> YOUR TASK
The lines to be extracted run from the start of the listing through the line containing "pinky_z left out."; copy them exactly and nothing else.
───── DATA PROVIDED ─────
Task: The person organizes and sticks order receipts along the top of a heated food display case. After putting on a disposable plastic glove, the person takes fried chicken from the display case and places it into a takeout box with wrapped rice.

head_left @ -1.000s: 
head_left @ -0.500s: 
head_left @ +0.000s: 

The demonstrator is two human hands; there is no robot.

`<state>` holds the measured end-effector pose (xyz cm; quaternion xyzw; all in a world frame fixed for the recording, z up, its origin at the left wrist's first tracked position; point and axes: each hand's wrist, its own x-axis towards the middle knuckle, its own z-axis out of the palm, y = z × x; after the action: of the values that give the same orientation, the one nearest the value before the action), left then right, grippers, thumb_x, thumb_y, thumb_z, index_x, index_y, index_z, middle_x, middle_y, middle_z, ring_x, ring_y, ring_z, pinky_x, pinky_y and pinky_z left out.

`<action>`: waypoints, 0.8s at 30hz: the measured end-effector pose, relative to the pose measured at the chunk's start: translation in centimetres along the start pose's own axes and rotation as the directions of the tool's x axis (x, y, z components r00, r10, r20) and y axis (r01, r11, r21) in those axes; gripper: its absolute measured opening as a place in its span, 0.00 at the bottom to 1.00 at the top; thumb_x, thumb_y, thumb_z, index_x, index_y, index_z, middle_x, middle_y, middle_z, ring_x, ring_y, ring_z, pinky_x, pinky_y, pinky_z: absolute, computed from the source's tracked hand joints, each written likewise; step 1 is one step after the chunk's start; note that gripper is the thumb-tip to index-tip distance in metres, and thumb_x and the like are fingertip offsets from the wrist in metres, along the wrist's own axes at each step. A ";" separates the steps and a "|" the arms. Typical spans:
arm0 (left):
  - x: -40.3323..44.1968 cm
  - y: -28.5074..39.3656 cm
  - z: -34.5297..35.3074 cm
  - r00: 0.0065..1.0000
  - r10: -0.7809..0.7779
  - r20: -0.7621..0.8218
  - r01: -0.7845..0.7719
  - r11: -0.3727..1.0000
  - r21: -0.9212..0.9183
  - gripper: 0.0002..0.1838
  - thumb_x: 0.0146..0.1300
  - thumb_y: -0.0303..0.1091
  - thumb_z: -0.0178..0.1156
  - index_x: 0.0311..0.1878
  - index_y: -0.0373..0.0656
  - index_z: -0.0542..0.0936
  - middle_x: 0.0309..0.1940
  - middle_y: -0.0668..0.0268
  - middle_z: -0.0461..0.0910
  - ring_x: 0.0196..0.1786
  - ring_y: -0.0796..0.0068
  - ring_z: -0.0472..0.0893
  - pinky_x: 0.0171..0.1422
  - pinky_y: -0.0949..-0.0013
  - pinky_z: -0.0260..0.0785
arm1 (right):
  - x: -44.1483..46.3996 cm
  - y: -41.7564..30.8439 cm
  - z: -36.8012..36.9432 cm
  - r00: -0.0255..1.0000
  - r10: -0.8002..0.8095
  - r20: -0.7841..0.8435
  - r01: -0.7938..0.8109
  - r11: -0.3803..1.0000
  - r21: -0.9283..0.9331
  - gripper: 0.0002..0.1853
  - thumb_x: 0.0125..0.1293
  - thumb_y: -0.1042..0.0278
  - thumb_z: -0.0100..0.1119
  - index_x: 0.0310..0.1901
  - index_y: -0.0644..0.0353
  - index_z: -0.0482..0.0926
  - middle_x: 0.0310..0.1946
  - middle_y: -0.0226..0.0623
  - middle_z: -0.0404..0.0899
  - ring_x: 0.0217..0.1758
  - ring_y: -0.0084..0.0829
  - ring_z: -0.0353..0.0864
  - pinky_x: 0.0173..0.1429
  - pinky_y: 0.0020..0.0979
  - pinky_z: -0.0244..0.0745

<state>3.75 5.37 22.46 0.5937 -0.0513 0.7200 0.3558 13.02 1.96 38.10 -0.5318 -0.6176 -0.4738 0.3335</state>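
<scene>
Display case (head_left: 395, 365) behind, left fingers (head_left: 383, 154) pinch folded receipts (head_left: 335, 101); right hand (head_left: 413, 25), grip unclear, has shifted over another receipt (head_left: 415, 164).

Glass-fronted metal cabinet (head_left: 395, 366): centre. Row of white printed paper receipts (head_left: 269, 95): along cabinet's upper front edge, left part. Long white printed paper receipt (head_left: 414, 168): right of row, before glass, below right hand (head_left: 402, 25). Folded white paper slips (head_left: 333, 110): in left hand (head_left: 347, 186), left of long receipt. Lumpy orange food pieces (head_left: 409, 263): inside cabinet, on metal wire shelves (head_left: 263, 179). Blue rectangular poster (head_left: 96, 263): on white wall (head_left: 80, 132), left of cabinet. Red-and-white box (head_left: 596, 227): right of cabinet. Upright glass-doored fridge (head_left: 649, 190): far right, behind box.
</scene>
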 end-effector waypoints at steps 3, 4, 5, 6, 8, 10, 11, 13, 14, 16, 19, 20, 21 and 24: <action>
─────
> ANSWER FOR THIS EXERCISE
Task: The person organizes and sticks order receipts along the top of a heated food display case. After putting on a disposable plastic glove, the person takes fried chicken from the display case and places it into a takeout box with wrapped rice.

head_left @ -1.000s: 
head_left @ -0.500s: 
head_left @ +0.000s: 

The demonstrator is two human hands; there is no robot.

`<state>` holds the measured end-effector pose (xyz cm; quaternion xyzw; all in a world frame fixed for the recording, z up, its origin at the left wrist's first tracked position; point and axes: each hand's wrist, its own x-axis towards the middle knuckle, its own z-axis out of the palm, y = z × x; after the action: of the values that give the same orientation, the one nearest the value before the action), left then right, grippers, thumb_x, thumb_y, thumb_z, index_x, index_y, index_z, middle_x, middle_y, middle_z, ring_x, ring_y, ring_z, pinky_x, pinky_y and pinky_z left out.

The required output has been given in full.